El acuerdo del 15 de noviembre implicaba asumir una nueva Constitución a través de un plebiscito; este otorgaba la opción Rechazo, aunque en el espíritu de esa firma incluía el propósito de cambio sustancial; y también que la nueva Carta no significase una ruptura con la tradición central de la democracia moderna. No podía seguir ni los modelos de democracia popular o populista, lo que resultaría no en una Constitución “tramposa”, que sería la actual, según se afirma con soltura de cuerpo, sino que una “embaucadora”, ilusionando con derechos de realización instantánea, que nunca este tipo de documento ha podido entregar, ni jamás va a proporcionar.
El acuerdo fue incumplido por una parte significativa de las fuerzas políticas de oposición al no condenar o al menos distanciarse de la violencia, que tenía el aire de ímpetu revolucionario radical. Solo criticaban o condenaban a las fuerzas de orden; y la mayoría de ellos se sumó —y se suma— a una guerrilla política constante, sobre todo con acusaciones constitucionales. Tendencialmente, el sistema institucional transmutó en asambleísmo permanente, para convertir la actual Carta en irrelevante, con la finalidad de paralizar o derruir a la administración Piñera. De paso, aserruchan su propio suelo.

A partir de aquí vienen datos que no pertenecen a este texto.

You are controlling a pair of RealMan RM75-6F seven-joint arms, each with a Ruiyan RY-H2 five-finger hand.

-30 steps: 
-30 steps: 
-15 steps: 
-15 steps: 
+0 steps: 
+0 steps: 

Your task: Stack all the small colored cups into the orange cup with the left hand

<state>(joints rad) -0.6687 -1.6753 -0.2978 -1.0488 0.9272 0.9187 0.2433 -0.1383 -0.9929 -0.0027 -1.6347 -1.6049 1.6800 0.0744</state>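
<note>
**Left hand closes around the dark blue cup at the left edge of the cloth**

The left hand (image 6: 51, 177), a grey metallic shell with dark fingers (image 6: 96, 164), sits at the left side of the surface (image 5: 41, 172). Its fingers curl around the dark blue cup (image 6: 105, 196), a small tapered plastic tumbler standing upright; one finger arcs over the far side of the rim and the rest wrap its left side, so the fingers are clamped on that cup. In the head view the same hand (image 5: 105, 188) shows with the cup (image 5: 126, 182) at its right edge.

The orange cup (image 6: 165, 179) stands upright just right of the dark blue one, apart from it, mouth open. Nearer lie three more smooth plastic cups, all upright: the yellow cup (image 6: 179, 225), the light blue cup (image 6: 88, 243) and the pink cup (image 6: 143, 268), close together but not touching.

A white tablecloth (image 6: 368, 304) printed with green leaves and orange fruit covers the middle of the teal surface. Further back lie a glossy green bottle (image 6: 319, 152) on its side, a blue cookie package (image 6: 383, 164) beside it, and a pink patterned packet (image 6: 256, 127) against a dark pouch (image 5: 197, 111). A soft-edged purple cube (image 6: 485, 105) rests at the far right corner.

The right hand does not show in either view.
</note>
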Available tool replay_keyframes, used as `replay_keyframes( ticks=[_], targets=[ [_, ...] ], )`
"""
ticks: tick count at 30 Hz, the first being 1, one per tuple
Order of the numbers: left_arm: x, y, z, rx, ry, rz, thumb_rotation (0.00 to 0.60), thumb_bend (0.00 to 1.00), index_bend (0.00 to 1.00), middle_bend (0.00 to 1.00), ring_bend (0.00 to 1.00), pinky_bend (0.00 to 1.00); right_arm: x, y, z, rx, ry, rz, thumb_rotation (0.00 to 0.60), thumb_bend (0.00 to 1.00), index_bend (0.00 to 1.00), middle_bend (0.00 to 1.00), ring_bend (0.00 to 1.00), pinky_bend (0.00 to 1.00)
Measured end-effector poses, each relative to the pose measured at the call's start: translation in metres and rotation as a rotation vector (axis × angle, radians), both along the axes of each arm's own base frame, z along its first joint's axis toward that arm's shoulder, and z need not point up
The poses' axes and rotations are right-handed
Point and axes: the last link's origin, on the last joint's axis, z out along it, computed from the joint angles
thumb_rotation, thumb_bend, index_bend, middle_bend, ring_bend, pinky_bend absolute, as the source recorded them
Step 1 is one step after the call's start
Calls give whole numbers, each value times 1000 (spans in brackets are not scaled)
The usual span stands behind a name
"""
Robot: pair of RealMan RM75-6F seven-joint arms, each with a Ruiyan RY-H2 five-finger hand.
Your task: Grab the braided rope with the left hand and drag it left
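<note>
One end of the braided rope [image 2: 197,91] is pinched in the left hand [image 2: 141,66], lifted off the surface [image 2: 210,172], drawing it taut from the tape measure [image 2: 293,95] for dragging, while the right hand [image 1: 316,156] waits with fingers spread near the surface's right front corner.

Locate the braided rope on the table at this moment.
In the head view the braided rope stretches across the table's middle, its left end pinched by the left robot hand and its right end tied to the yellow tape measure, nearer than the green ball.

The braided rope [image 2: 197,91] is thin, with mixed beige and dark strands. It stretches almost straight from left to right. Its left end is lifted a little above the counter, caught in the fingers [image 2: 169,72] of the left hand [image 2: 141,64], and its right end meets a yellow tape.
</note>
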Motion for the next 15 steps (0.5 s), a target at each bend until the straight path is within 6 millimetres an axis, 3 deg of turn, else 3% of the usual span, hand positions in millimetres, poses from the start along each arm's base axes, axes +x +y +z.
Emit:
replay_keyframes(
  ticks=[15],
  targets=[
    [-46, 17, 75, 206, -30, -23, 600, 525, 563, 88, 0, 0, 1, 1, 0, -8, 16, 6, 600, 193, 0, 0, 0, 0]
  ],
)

Por ello surgió de parte de los votantes de la centroderecha una reacción visceral, de Rechazo, para no marchar como rebaño a un abismo. Esto, en el plebiscito de abril pasado, que no fue, conllevaría el compromiso —aquí en ese sector se dividían las aguas— de aportar ya sea a una renovación constitucional, o bien participar de lleno en la redacción de una nueva Carta, pero representando a un polo de poder. No era una propuesta fácil de explicar al electorado. En el verano alcanzó a despuntar mística en este sentido, que rebalsaba más allá del voto duro del sector; quizás hubiese podido superar el tercio de los votantes y expresar una voluntad coherente.
Sin embargo, nos arribó la pandemia y congeló el interés político; cunde el aturdimiento. Me parece que una mayoría comparte la idea de que el legislador, el juez y el gobernante pueden alumbrar un paraíso práctico instantáneo. Al Rechazo se le ha escapado el brío, si bien es sentido con fuerza en una minoría no despreciable que, sin embargo, quizás no alcance el 20%. Salvo en La Araucanía, en el resto del país la cuarentena opacó la angustia ante la escalada violentista. No alcanzará para presentar un sentimiento mínimamente organizado, de lo que tantas veces depende el balance de poder en una democracia. Si ya era arduo explicar la idea del Rechazo, ahora hasta eso será inaudible. Ello, a pesar de que razón no le falta al denunciar el fuego fatuo de la santería constitucionalista, que ha llevado a América Latina a tener 252 constituciones en su historia republicana. Ahí estamos.
No obstante la división, a la centroderecha, como tarea política para el próximo año y medio, le resta sostener una posición común ante la casi segura elección de convencionales en abril de 2021, en orden a fortalecer su polo. Desde ahora, debe promover la presencia de un proyecto constitucional que no se aleje de la historia constitucional de Chile que, contra lo que se dice, nunca estuvo tan alejada de los modelos donde realmente funciona un Estado de Derecho; y que la nueva Constitución no solo no sea un remedo de una democracia populista. Los convencionales que tengan esto claro deberán —inevitable y hasta necesario— dentro de un margen transar con otras posiciones. Todo, en orden a que la Carta sea coherente con las constituciones democráticas, aquellas cuyo orden político nos sirve de orientación.